PARIS (BLOOMBERG) – UBS Group is facing a fourth-quarter hit of at least €350 million (S$539 million) related to a French tax case and could see a much bigger impact on profit if it decides not to fight on.

The Paris Court of Appeals on Monday (Dec 13) upheld a 2019 finding that the Swiss bank had illegally laundered funds by providing customers with a range of services to hide assets from the tax authorities. It ordered the firm to pay a €1.8 billion penalty, including a confiscation order of €1 billion and damages of €800 million.

Both UBS and French prosecutors have until Monday to appeal the decision, which saw the fine cut by more than half from an earlier record penalty of €4.5 billion.

The Swiss lender said that it is reviewing the decision and considering all options, including lodging a further appeal at France’s top court. The bank is expected to take at least €350 million in provisions to add to the €450 million it has already set aside to cover the cost of the litigation, according to a source with knowledge of the matter.
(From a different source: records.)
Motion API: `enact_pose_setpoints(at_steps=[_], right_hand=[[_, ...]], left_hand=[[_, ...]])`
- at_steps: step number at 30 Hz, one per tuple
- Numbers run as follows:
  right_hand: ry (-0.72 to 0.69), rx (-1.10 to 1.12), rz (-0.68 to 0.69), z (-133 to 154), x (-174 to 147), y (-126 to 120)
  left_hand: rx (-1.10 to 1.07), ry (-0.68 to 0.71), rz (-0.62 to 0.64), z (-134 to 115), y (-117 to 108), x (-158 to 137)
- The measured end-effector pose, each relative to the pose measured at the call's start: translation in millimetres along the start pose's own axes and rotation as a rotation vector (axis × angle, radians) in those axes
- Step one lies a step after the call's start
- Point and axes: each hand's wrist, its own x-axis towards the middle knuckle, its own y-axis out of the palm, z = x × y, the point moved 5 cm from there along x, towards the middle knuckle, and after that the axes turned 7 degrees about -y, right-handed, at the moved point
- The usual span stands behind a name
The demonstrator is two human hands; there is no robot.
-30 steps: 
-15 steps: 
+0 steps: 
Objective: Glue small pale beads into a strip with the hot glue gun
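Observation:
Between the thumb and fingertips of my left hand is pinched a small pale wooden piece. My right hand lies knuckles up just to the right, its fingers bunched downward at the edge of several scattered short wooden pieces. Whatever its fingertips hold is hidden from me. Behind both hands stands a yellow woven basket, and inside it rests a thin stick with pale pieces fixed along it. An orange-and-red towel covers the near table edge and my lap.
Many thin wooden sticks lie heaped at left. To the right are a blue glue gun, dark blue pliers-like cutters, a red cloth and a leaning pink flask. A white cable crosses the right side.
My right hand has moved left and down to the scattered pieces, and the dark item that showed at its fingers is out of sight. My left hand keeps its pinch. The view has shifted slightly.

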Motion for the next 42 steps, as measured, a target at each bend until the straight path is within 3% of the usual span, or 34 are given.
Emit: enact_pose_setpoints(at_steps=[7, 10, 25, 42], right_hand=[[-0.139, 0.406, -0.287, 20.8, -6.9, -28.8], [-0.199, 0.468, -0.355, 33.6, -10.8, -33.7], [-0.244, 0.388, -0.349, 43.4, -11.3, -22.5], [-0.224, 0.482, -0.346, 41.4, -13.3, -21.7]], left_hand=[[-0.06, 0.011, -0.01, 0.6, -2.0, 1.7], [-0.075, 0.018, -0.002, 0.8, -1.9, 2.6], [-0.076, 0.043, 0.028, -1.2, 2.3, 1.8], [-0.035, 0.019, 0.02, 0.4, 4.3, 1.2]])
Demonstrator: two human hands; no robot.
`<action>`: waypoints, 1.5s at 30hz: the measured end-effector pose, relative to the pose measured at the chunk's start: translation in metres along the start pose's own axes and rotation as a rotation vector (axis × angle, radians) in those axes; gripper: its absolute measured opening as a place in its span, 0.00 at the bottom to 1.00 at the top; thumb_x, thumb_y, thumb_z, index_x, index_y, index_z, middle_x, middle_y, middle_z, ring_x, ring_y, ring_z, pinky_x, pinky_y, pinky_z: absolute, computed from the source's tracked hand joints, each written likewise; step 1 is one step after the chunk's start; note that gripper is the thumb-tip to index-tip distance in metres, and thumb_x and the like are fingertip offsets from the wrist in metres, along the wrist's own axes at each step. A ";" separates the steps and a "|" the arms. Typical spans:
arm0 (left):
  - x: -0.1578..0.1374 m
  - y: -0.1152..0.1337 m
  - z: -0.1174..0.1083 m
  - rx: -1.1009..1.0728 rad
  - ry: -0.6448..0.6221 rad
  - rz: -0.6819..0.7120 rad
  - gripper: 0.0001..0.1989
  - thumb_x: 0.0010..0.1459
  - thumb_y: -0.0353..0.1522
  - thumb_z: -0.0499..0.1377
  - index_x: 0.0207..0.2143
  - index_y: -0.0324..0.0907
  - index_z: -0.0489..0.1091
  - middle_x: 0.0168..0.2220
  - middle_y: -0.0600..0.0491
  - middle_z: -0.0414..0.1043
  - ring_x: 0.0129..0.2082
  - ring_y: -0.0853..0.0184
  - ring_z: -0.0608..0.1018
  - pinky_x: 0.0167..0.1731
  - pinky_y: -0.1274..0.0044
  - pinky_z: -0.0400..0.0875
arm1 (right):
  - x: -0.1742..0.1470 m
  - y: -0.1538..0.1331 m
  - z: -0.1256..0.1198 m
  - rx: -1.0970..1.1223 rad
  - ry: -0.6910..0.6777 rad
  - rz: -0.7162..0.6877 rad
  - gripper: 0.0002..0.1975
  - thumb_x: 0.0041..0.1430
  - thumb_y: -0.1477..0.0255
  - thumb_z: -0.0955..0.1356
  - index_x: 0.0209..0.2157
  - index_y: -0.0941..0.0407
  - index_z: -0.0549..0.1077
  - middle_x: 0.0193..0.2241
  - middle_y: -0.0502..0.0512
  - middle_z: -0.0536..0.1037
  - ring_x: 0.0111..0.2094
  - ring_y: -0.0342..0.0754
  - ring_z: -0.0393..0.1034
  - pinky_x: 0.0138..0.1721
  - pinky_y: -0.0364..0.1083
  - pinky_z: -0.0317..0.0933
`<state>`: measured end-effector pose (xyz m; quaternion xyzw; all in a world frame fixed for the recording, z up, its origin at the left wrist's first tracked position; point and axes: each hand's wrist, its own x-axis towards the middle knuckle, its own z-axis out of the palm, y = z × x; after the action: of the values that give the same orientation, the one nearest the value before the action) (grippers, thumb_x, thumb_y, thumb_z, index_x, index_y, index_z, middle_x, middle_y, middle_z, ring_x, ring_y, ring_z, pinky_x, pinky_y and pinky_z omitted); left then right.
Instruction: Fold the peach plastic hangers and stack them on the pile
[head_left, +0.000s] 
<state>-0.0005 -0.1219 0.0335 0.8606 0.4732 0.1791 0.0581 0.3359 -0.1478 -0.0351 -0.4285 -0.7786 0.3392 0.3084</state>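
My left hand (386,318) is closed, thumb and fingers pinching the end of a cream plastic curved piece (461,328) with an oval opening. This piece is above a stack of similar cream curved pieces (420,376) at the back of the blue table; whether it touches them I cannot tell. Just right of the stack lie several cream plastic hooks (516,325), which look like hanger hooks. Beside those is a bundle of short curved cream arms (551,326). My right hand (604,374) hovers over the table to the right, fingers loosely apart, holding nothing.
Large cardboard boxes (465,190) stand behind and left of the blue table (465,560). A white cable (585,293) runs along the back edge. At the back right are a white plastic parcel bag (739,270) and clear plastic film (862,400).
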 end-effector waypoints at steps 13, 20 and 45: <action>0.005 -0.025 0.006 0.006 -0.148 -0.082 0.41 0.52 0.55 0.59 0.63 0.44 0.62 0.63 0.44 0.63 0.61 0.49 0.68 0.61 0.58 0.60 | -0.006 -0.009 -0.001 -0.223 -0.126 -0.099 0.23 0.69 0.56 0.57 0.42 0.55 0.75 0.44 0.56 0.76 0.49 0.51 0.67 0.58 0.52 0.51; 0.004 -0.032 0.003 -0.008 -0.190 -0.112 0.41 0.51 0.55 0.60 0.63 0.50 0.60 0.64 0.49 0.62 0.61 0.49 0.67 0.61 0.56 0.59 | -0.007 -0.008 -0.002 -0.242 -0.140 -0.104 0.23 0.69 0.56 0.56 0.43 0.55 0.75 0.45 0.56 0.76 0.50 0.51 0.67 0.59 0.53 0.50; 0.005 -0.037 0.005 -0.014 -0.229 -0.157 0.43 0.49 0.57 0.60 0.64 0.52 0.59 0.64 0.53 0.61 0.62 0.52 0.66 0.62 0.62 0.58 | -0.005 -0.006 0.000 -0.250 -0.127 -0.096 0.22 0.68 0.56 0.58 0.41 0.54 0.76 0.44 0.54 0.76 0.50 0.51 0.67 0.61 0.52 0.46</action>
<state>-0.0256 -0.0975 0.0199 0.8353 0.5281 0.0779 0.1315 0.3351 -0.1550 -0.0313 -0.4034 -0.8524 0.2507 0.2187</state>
The €800 million “will be payable upon request by the French state”, UBS said in a statement late on Monday. If UBS decides not to appeal, it would need to take a further €1 billion in provisions in the fourth quarter to cover the cost of the confiscation order. That would mean €1.35 billion in additional provisions. The bank is expected to post pre-tax income of €1.4 billion, according to Bloomberg estimates.

UBS declined to comment.

The bank is analysing whether an appeal would delay payment of the confiscation order and its chances to have the order thrown out in France’s high court, according to two sources familiar with the considerations. It remains unclear whether the confiscation order – which came as a surprise to UBS lawyers as well as prosecutors – is immediately payable or can be stalled by an appeal, the sources said.

The bank is also considering appealing to try and reduce the damages and weighing the ramifications of accepting a guilty verdict for money laundering on its global operations, the sources said.

Not wanting to accept guilt during early negotiations on a settlement was one of the key reasons why the bank went to court. While UBS believes it has legal arguments to challenge the penalty, the board may decide to take the hit to avoid prolonging a case that’s plagued it for seven years, one source said.

The court case was pursued under former chief executive Sergio Ermotti, who has since been replaced by Mr Ralph Hamers. Chairman Axel Weber will also leave in coming months and be replaced by former Morgan Stanley banker Colm Kelleher.

The full text of the verdict is expected to only be made available to the parties on Dec 17 and they have until midday Dec 20 to announce an intention to appeal.